Ministros e governantes de vários países africanos concordaram que uma moeda única africana, no futuro, seria favorável para o reforço económico da África e o crescimento das transacções internas, evitando o dólar ou o euro.

Com mais de 40 diferentes moedas nacionais usadas no continente, políticos africanos querem reforçar o poder das próprias moedas, juntamente com o acordo de livre comércio dentro de África e reduzir as transacções internacionais em dólares ou em euros.

As afirmações foram feitas no sábado por líderes políticos do Quénia, Mauritânia, Senegal e Somália a jornalistas em Washington, Estados Unidos, durante os encontros anuais do Fundo Monetário Internacional e do Banco Mundial, ao avaliar oportunidades e desafios do recente Acordo de Livre Comércio Continental Africano (AfCFTA, na sigla em inglês). O director nacional do Tesouro da Mauritânia, Mohamed Lemine Ould Dheby, realçou que é possível uma união monetária dentro de África, mas a convergência económica traz mais exigências do que os requerimentos para o acordo de comércio recentemente alcançado dentro do continente.

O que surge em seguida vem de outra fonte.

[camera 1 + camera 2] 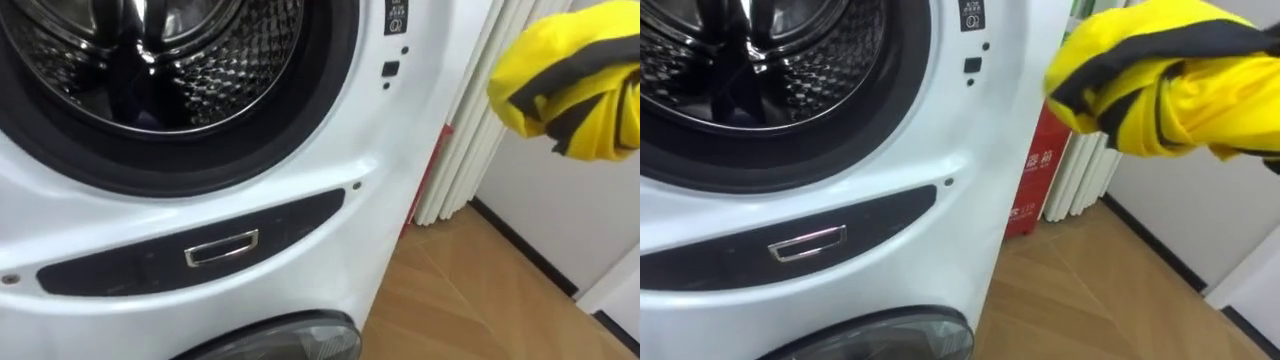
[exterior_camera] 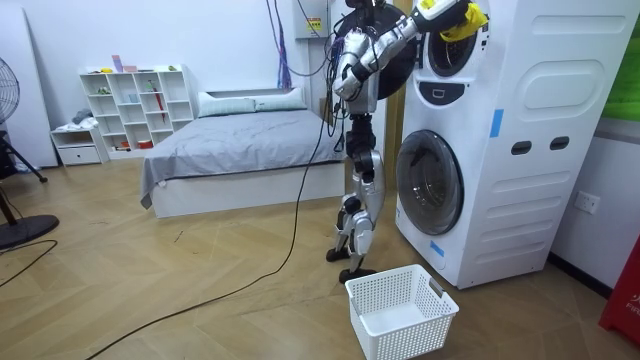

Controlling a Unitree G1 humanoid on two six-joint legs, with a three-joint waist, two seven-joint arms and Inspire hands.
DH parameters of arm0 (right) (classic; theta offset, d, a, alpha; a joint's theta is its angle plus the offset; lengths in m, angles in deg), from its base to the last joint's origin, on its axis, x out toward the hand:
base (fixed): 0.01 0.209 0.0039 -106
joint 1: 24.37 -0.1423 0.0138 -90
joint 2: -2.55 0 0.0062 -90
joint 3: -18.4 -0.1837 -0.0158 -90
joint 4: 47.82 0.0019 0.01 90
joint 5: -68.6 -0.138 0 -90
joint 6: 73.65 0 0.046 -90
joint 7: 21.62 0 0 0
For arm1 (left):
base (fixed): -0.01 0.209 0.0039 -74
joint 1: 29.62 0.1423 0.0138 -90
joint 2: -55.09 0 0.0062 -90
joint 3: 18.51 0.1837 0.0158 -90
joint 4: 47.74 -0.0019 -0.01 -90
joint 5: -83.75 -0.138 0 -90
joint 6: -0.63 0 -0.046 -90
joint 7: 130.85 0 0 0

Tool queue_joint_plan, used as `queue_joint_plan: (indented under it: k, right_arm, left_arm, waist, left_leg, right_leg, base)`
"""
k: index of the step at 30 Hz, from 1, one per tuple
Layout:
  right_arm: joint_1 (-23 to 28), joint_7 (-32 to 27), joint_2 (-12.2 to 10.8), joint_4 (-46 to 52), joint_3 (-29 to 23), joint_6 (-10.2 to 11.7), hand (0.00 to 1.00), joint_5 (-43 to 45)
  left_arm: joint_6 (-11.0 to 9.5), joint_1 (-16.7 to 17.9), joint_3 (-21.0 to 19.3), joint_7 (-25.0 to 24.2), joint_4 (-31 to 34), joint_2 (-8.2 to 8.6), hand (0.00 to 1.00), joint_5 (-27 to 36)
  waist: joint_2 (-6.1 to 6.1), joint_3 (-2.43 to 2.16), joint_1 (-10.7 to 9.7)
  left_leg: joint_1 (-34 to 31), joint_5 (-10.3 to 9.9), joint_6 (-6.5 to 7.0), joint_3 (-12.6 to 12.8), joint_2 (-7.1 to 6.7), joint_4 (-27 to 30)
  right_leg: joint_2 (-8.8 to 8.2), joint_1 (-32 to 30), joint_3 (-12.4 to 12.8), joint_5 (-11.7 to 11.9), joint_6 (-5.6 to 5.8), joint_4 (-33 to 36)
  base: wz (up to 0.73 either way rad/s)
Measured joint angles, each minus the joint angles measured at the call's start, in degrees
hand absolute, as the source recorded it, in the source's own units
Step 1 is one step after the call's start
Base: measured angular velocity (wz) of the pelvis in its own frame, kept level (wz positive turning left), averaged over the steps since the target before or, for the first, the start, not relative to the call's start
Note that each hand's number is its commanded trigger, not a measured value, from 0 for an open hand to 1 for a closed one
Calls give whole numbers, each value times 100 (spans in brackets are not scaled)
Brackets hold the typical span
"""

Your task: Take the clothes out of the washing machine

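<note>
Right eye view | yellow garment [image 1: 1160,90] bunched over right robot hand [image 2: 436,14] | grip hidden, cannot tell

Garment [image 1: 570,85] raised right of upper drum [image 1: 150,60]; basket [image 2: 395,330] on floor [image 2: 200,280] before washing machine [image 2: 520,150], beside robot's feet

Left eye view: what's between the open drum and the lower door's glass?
A dark curved panel carrying a small chrome handle; nothing else between the drum and the lower door. Both eye views show it.

White basket [image 2: 410,335] on wooden floor [image 2: 120,250]; grey bed [image 2: 240,140] and white shelf [image 2: 140,100] stand beyond.
</note>
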Motion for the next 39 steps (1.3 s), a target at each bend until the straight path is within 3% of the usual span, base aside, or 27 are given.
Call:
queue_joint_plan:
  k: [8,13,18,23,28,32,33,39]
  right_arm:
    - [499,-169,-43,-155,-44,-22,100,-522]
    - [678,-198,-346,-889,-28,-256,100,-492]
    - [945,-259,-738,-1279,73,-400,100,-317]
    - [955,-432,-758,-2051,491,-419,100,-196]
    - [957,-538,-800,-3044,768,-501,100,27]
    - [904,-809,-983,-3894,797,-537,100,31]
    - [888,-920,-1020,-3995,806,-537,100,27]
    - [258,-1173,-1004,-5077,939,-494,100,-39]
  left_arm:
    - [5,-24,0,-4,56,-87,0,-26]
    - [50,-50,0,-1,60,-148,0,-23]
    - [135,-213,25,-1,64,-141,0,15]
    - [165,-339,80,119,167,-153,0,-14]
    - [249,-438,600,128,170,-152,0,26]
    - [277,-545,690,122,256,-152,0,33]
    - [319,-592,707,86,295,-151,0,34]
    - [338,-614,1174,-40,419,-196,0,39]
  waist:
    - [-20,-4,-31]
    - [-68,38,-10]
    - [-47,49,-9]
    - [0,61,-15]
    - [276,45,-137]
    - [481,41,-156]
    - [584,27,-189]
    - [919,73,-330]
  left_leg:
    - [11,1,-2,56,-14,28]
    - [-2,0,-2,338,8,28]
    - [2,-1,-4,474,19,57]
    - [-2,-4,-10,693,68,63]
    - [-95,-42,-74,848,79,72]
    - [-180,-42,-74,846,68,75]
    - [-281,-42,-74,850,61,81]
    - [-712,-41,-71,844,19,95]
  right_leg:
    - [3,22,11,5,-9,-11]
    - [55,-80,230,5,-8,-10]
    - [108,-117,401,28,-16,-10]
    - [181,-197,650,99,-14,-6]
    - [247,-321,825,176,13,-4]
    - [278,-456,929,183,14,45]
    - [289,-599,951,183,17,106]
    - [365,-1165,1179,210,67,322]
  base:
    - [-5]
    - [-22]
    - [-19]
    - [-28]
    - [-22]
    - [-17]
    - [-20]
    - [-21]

Opiniões semelhantes foram levadas por líderes dos outros países, que destacaram que uma união monetária em África iria exigir uma integração faseada para abranger e apoiar as economias mais frágeis e com menos rendimentos e garantir a inclusividade dos sistemas financeiros. Os políticos defenderam que a convertibilidade das moedas nacionais em África é possível sem se recorrer ao euro ou ao dólar e que, num continente rico em matérias-primas, são necessárias medidas para assegurar que África seja o destino final de capitais.

 Desafio do desenvolvimento

 A Mauritânia quer aumentar a confiança dentro e fora das fronteiras, mas, para o ministro, o desafio está no desenvolvimento económico e são necessários programas de especialização profissional e o reforço da competitividade dos negócios.

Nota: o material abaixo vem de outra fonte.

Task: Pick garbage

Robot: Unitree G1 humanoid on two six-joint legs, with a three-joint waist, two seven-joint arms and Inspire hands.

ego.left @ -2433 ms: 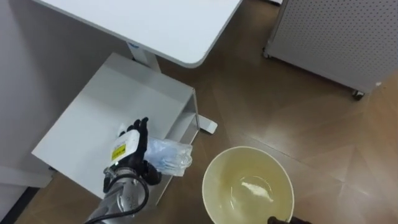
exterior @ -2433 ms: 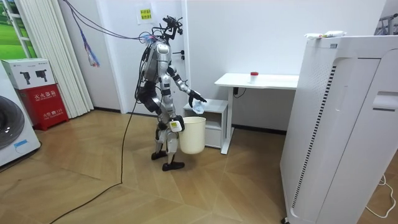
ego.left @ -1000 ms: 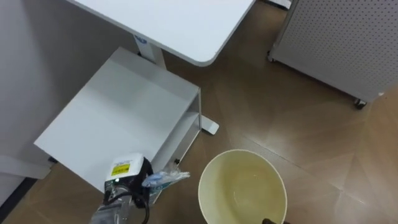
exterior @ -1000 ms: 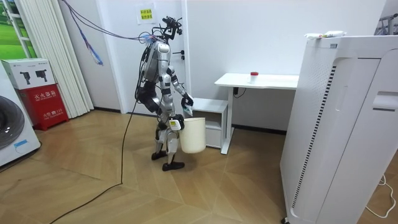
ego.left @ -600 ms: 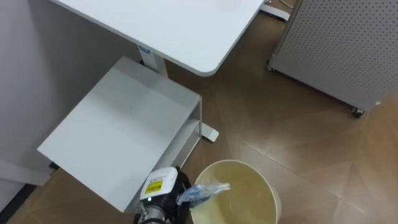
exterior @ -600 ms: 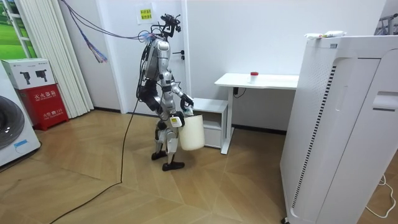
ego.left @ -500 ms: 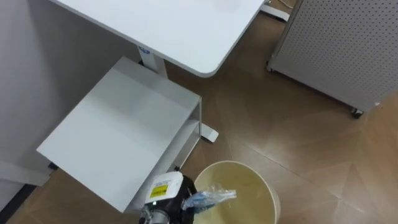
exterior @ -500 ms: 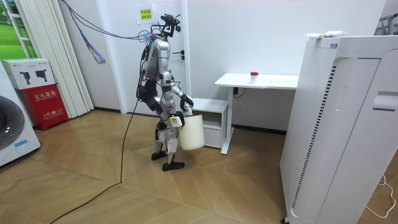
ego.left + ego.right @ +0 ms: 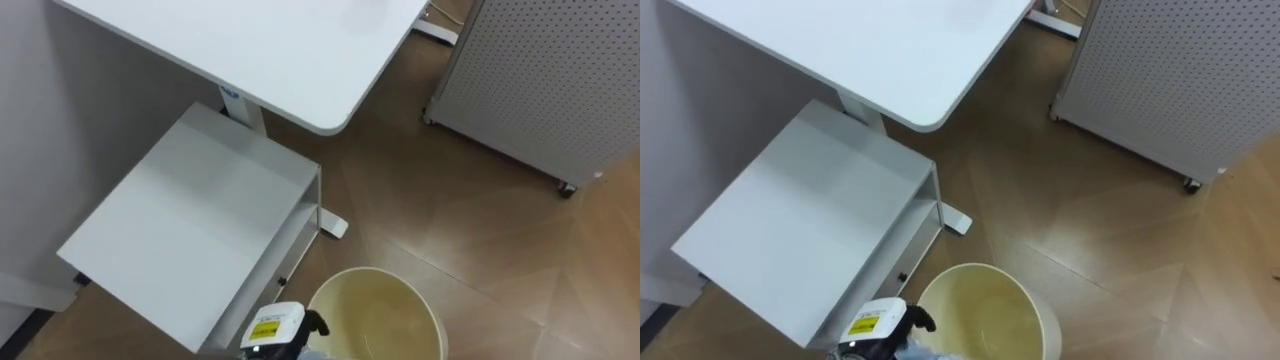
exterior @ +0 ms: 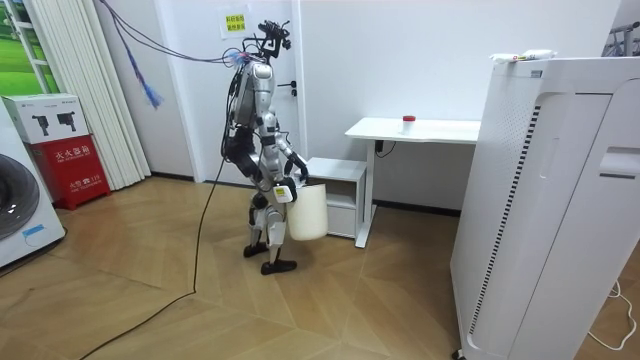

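Left hand (image 9: 275,333) at the rim of the waste bin (image 9: 385,305)
The left hand hangs at the cream waste bin's near-left rim, a sliver of clear plastic garbage (image 9: 923,352) just beside it; its grip cannot be told. The right hand (image 10: 283,195) lies against the bin's side, grip unclear. Beyond the bin: 1 low white cabinet (image 9: 190,220), then 1 white desk (image 9: 260,50).

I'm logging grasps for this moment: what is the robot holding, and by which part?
The right hand holds the bin by its rim. The left hand is at the bin's edge; what it grips cannot be told.
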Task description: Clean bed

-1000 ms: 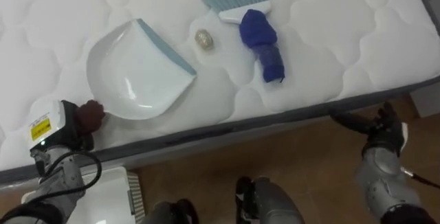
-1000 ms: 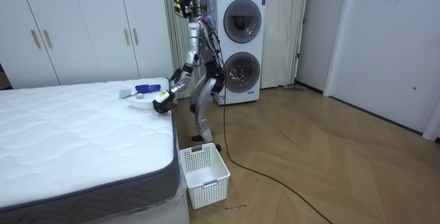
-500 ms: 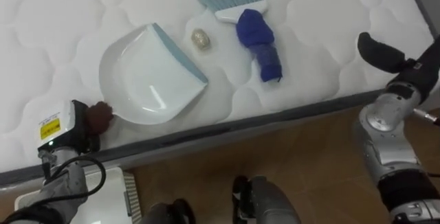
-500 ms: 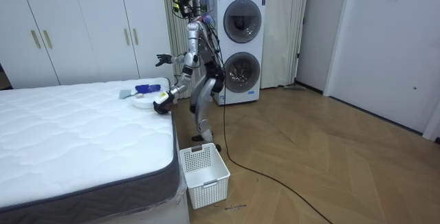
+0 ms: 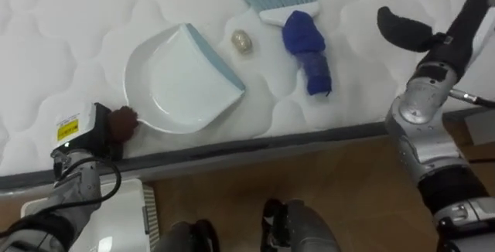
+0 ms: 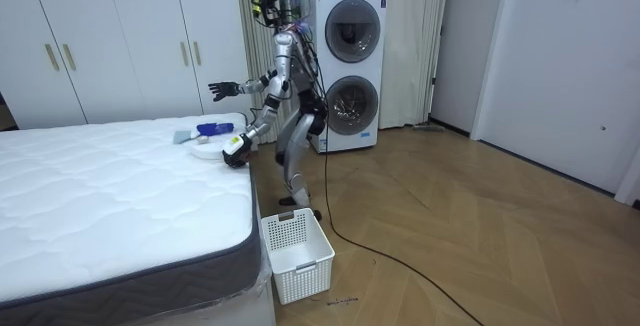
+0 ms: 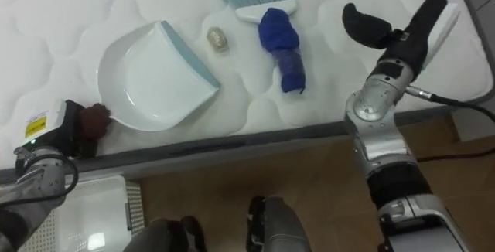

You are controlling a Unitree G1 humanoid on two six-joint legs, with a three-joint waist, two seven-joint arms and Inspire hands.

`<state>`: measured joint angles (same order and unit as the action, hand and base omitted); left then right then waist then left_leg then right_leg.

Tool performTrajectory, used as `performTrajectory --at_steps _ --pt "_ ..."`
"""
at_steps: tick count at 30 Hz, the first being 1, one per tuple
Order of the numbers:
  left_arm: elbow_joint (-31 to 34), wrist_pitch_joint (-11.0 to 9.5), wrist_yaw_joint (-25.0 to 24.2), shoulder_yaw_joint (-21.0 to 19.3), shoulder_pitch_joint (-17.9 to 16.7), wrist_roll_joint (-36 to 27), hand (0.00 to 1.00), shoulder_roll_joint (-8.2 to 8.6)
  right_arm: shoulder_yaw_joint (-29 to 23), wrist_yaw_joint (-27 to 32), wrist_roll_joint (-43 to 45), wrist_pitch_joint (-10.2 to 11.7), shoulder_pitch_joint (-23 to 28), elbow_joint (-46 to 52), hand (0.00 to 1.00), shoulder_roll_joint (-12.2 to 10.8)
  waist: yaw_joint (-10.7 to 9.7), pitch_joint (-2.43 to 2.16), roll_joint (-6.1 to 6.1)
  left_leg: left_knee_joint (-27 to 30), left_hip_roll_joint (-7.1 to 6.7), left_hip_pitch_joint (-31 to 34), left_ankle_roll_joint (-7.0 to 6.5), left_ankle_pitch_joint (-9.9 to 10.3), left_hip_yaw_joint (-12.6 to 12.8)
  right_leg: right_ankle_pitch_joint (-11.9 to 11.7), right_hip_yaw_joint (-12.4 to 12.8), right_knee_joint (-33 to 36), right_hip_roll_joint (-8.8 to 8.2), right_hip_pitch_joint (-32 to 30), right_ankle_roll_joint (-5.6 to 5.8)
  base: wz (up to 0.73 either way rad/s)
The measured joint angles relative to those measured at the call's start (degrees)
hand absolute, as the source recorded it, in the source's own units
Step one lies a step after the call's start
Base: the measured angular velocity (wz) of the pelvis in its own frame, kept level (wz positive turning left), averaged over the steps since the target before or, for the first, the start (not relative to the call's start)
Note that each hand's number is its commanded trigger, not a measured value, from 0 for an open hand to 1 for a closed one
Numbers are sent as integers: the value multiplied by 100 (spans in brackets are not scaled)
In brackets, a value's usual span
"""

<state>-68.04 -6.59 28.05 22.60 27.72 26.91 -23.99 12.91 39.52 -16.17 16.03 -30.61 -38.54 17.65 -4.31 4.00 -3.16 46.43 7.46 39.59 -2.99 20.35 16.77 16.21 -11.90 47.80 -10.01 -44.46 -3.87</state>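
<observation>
one white dustpan [image 5: 182,82], blue-edged lip

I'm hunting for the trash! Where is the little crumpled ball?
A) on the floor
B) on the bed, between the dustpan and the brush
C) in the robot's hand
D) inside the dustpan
B: the ball lies on the mattress just past the blue lip of the dustpan, with the brush on its other side.
</observation>
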Motion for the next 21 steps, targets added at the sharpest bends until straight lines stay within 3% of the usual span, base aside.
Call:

Os políticos também consideraram que ainda há muitos desafios, como assegurar a segurança e a existência de infra-estruturas adequadas e suficientes, para o fortalecimento das relações comerciais multilaterais dentro do continente africano.

No momento actual, com as tensões comerciais entre os Estados Unidos e a China e outros obstáculos, África tem de demonstrar capacidade de resiliência e dar resposta aos desafios garantindo a segurança e existência de infra-estruturas e transportes, disse o ministro senegalês das Finanças Abdoulaye Diallo.

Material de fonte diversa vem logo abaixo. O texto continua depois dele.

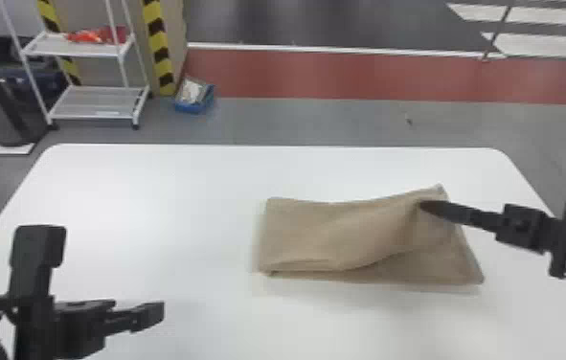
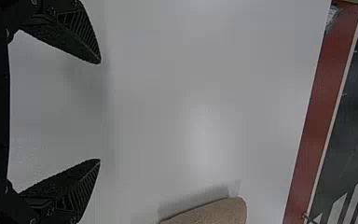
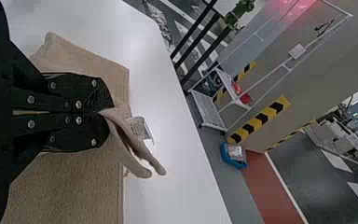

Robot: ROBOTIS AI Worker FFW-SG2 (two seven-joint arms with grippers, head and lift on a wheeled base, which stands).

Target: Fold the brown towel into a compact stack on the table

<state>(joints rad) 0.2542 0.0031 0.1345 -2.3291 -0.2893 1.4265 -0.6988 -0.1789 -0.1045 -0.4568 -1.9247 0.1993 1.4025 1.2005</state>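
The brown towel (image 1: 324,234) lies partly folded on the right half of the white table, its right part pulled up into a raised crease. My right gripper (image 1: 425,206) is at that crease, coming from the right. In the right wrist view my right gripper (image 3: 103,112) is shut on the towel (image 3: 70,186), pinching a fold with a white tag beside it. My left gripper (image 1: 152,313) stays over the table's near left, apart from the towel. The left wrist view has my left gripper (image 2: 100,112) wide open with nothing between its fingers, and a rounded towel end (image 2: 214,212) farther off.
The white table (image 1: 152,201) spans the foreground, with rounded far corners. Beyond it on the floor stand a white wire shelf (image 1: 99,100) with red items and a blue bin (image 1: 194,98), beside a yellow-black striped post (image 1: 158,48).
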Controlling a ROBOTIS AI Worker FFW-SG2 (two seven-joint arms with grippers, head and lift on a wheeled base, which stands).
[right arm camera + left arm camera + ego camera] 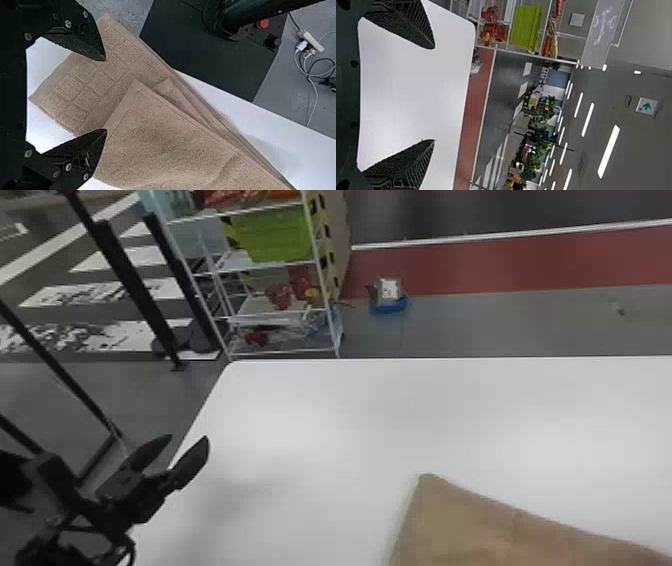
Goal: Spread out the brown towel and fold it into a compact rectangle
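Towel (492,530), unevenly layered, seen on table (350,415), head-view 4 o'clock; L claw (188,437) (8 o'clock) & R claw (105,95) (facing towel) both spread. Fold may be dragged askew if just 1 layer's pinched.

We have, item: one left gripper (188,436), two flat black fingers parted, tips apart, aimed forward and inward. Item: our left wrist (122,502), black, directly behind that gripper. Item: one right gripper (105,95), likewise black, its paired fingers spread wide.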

Segundo o político, o Senegal já trabalha em direcção ao objectivo de dar mais oportunidades de globalização à população e para o fortalecimento da presença e importância do Senegal na comunidade internacional.

Para o Quénia, a integração no acordo de comércio africano pode aumentar as trocas em mais de 50 por cento, por dar acesso a um mercado internacional maior, e dá esperança para a criação de mais postos de trabalho e redução da pobreza.

O progresso pode ser “muito grande” se África também aumentar os salários dentro das várias indústrias e adoptar práticas semelhantes aos países mais desenvolvidos, disse Ukur Yatani Kanacho, secretário do Ministério do Trabalho e Protecção Social do Quénia.